WORK TO BE COMPLETED:
When you transcribe the lines below, keep every word the same and leave the pictures behind.

THE DATA:
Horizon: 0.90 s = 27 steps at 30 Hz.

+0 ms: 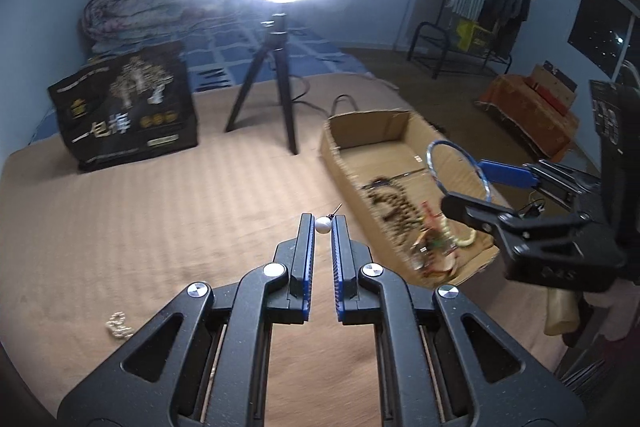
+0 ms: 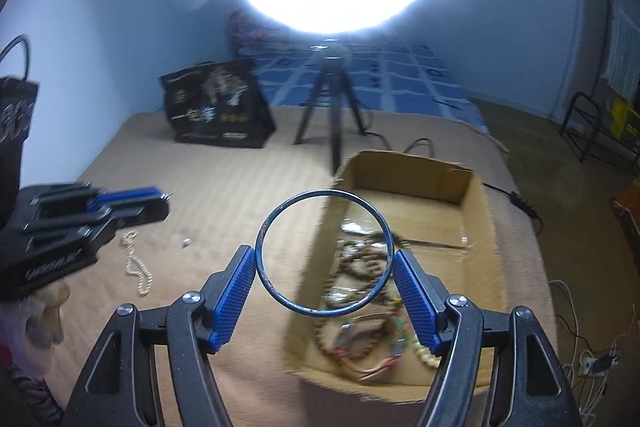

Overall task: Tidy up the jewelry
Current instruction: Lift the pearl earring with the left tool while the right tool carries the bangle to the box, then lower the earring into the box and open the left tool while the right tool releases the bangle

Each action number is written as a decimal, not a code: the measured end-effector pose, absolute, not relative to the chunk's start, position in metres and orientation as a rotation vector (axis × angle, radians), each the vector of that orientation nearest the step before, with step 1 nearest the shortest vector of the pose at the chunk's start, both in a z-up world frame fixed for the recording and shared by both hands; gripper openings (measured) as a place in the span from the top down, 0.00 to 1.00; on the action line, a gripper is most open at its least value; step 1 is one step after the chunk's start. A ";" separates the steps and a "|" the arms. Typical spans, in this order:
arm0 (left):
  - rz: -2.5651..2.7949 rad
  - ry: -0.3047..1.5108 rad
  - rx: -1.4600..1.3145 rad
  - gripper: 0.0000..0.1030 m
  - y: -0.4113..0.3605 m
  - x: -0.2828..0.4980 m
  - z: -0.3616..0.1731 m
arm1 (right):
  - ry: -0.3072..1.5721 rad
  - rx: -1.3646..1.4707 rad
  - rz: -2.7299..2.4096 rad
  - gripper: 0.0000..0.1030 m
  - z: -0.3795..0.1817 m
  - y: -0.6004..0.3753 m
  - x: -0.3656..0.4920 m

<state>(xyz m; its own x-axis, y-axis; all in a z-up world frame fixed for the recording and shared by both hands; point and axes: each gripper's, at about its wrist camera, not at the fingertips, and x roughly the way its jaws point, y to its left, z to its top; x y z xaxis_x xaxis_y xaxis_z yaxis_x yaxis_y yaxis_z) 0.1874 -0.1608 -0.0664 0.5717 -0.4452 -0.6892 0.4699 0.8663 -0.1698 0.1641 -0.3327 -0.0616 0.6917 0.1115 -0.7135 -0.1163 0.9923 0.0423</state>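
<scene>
My left gripper (image 1: 323,223) is shut on a white pearl earring (image 1: 323,224) with a thin dark pin, held above the tan blanket (image 1: 160,211). It also shows at the left of the right wrist view (image 2: 160,201). My right gripper (image 2: 325,257) is shut on a blue bangle (image 2: 280,297), held over the near left edge of the cardboard box (image 2: 478,239). The bangle (image 1: 434,147) also shows in the left wrist view above the box (image 1: 340,163). Bead necklaces and bracelets (image 2: 360,267) lie in the box. A pearl necklace (image 2: 138,269) lies on the blanket, seen too at the left wrist view's bottom left (image 1: 118,323).
A ring light on a black tripod (image 1: 276,83) stands behind the blanket. A black printed bag (image 1: 128,107) stands at the back left. A small silver piece (image 2: 186,242) lies on the blanket. Cables and a power strip (image 2: 596,363) lie on the floor at right.
</scene>
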 end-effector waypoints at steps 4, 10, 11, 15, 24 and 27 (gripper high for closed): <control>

EXPECTED ANSWER:
Horizon: 0.90 s = 27 steps at 30 Hz.

+0 ms: 
+0 ms: 

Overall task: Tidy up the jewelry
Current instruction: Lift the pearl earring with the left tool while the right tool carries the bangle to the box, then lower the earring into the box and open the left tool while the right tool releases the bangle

Each action number is written as a decimal, not a code: the measured end-effector pose, absolute, not relative to the chunk's start, position in metres and orientation as a rotation vector (axis × angle, radians), each the vector of that orientation nearest the step before, with step 1 nearest the shortest vector of the pose at the chunk's start, both in a z-up world frame fixed for the recording and shared by both hands; gripper openings (measured) as a place in the span from the top down, 0.00 to 1.00; on the action line, a gripper is most open at its least value; step 1 is one step after the chunk's start. A ";" separates the steps and a "|" the arms. Typical spans, in this order:
arm0 (left):
  - rz: -2.5651..2.7949 rad
  - ry: -0.3047..1.5108 rad
  - rx: -1.4600..1.3145 rad
  - gripper: 0.0000..0.1030 m
  - y: -0.4113..0.3605 m
  - x: -0.2828..0.4980 m
  - z: -0.3616..0.1731 m
arm1 (right):
  - ry: -0.3072..1.5721 rad
  - rx: -1.3646..1.4707 rad
  - rz: -2.7299..2.4096 rad
  - gripper: 0.0000..0.1030 m
  - z: -0.3795..0.1817 m
  - y: -0.6004..0.3753 m
  - x: -0.3656..0.4920 m

<state>(xyz m; its own x-axis, y-axis; all in a z-up world frame fixed for the recording and shared by both hands; point and axes: each gripper's, at about its wrist camera, not at the fingertips, and x roughly the way its jaws point, y to its left, z to its top; x y z xaxis_x xaxis_y xaxis_z yaxis_x yaxis_y yaxis_z) 0.1874 -0.1608 -0.0664 0.5717 -0.4452 -0.6892 0.4699 0.8663 -0.1698 0.1641 -0.3327 -0.0616 0.6917 0.1115 -0.7135 -0.1163 0.9923 0.0423</state>
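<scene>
My left gripper (image 1: 323,223) is shut on a white pearl earring (image 1: 323,224) with a thin dark pin, held above the tan blanket (image 1: 160,211). It also shows at the left of the right wrist view (image 2: 160,201). My right gripper (image 2: 325,257) is shut on a blue bangle (image 2: 280,297), held over the near left edge of the cardboard box (image 2: 478,239). The bangle (image 1: 434,147) also shows in the left wrist view above the box (image 1: 340,163). Bead necklaces and bracelets (image 2: 360,267) lie in the box. A pearl necklace (image 2: 138,269) lies on the blanket, seen too at the left wrist view's bottom left (image 1: 118,323).
A ring light on a black tripod (image 1: 276,83) stands behind the blanket. A black printed bag (image 1: 128,107) stands at the back left. A small silver piece (image 2: 186,242) lies on the blanket. Cables and a power strip (image 2: 596,363) lie on the floor at right.
</scene>
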 end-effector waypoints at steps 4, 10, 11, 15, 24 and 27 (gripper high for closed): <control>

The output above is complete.